Он обмалывал себя, что видит в ней лишь родственницу, поскольку существовали весьма веские причины, почему он не должен был и не мог относиться к ней иначе.
Первая причина состояла в том, что он женат, и, стало быть, это грех. Вторая — они были в двоюродном родстве. Не подобает брату и сестре влюбляться друг в друга, даже если обстоятельства благоприятствуют их страсти. Третья: будь он даже свободен, в таком роду, как его, где брак обычно сводился к унылой трагедии, союз между кровными родственниками и подавно не сулил добра, и трагедия унылая могла бы перерасти в трагедию жестокую.
Итак, он должен интересоваться Сью лишь как родственник и видеть в ней друга, которым можно гордиться, с которым можно поговорить, раскланяться, а там, быть может, и посидеть за чашкой чая, ограничиваясь в отношениях лишь строго родственными чувствами и доброжелательством. Пусть она будет ему путеводной звездой, источником вдохновения, соратницей в служении англиканской церкви и нежным другом.
III
И все же, несмотря на все эти сдерживающие причины, Джуда инстинктивно тянуло к ней, и он в первое же воскресенье отправился на утреннюю службу в кафедральный собор при Кардинальском колледже, надеясь увидеть ее, так как он узнал, что она часто там бывает.

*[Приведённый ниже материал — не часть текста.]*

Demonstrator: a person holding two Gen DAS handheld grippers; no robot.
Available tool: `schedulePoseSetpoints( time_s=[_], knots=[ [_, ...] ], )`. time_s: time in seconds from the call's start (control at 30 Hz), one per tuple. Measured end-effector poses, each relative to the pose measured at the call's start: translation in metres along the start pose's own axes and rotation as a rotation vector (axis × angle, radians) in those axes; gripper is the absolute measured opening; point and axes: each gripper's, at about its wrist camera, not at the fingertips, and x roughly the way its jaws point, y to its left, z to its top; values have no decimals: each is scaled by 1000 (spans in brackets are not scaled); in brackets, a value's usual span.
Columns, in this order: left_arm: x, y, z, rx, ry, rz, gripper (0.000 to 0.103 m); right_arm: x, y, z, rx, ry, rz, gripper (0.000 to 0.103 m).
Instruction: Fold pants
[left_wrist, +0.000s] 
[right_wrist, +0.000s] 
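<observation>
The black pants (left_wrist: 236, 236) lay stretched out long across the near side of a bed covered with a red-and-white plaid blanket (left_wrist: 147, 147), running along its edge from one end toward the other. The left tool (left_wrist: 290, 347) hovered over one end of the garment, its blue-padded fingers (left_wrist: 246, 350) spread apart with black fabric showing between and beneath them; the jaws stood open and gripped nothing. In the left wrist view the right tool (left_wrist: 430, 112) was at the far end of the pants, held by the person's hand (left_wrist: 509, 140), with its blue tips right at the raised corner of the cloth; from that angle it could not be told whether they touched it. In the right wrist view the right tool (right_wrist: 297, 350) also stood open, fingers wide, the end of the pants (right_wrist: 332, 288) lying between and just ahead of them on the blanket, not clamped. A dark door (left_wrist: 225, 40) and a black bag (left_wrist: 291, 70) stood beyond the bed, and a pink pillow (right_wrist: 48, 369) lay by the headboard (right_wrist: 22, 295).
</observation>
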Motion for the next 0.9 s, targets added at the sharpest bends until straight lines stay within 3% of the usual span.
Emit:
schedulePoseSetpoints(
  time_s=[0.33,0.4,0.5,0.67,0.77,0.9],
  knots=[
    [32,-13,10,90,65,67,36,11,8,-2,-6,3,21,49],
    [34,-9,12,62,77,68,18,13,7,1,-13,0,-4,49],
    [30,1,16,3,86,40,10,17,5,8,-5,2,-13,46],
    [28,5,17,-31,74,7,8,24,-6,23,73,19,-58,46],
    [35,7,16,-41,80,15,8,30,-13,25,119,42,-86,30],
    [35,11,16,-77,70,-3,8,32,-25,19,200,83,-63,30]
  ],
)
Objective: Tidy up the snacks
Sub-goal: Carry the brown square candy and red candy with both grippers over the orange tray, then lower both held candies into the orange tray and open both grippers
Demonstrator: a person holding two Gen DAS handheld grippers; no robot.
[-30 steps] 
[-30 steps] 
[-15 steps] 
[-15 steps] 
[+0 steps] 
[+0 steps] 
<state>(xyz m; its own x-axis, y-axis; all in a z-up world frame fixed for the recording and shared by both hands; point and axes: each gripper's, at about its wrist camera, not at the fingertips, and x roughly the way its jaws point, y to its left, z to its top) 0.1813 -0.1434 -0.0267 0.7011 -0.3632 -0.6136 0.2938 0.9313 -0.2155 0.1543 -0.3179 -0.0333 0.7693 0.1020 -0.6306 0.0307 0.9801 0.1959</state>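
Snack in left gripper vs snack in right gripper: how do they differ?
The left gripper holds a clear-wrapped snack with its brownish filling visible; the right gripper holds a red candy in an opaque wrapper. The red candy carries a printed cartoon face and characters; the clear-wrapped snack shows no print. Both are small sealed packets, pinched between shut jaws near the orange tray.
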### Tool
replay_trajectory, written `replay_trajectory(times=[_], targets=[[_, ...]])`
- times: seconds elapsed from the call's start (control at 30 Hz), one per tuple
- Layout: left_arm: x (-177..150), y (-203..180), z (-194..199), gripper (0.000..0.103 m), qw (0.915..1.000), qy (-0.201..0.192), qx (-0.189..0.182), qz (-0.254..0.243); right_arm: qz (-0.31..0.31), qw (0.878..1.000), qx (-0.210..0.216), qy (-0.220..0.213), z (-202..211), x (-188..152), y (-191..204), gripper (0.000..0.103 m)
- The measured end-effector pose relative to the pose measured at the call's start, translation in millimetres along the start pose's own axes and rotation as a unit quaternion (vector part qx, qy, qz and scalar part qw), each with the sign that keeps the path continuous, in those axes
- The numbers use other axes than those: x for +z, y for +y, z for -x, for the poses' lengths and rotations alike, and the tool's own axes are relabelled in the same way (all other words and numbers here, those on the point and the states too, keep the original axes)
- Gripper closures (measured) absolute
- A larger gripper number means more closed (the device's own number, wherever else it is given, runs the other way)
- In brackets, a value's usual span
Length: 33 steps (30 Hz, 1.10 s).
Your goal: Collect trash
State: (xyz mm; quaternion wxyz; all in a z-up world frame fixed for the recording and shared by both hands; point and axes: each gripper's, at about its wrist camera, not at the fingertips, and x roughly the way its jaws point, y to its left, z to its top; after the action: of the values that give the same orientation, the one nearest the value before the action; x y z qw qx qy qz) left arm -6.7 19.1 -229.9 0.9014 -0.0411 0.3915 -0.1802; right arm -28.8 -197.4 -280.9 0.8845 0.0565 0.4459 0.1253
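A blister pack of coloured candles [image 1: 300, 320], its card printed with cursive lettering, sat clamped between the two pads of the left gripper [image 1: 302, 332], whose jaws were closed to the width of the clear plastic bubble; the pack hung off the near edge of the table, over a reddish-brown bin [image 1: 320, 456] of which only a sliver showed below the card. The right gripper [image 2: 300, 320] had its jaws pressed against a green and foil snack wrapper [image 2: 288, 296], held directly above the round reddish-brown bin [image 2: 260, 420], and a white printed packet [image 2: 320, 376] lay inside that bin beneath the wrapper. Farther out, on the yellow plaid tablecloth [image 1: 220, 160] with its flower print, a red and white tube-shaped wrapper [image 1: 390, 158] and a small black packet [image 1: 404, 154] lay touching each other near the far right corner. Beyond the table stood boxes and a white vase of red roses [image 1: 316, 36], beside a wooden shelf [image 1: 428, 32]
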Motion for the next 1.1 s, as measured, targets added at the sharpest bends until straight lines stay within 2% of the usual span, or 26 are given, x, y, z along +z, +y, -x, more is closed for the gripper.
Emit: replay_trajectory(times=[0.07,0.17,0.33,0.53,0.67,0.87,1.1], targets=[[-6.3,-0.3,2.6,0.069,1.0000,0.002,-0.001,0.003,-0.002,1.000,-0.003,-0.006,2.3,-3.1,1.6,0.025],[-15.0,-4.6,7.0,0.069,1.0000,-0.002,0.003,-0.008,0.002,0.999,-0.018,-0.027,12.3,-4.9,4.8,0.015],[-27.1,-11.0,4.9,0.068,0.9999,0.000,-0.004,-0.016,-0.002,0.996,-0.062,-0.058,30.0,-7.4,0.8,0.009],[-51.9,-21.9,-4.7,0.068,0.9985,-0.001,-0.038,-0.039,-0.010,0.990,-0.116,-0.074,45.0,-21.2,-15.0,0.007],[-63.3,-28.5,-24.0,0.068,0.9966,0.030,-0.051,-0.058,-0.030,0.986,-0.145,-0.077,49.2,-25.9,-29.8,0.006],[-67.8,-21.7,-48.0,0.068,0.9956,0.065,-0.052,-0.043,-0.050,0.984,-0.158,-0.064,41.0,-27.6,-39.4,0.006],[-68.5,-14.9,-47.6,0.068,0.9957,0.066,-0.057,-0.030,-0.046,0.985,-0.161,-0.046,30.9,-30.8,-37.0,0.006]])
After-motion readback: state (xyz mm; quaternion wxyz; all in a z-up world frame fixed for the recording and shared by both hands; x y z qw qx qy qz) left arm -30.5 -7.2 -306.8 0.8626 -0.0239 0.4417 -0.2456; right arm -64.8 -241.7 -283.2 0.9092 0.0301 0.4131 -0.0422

Она не пришла, но после полудня погода прояснилась, и он решил дождаться ее. Он знал, что если она вообще придет, то должна пройти по восточной стороне зеленого квадратного двора, — только таким путем можно было войти в церковь, — и, пока звонил колокол, он ждал, стоя в дальнем углу. Она появилась за несколько минут до начала службы в потоке других прихожан, проходивших под стенами колледжа, и, увидев ее, он двинулся по противоположной стороне и последовал за нею в собор, радуясь, как никогда, что еще не представился ей. Смотреть на нее, оставаясь незамеченным и неузнанным, — этого пока было для него достаточно.
Он задержался у входа, и когда садился на место, богослужение уже началось. День был хмурый, печальный и тихий — один из тех дней, когда религия представляется необходимостью и для простых смертных, а не только роскошью для эмоционально утонченных и праздных. В тусклом полумраке, прорезанном слепящими снопами света, падающего из эркеров, можно было лишь с трудом различить молящихся, сидевших с противоположной стороны. Но он все же нашел среди них Сью. Едва успел он определить, где она сидит, как вступил хор и запели вторую часть "Блаженны непорочные в пути" сто девятнадцатого псалма, а орган перешел на патетический григорианский мотив.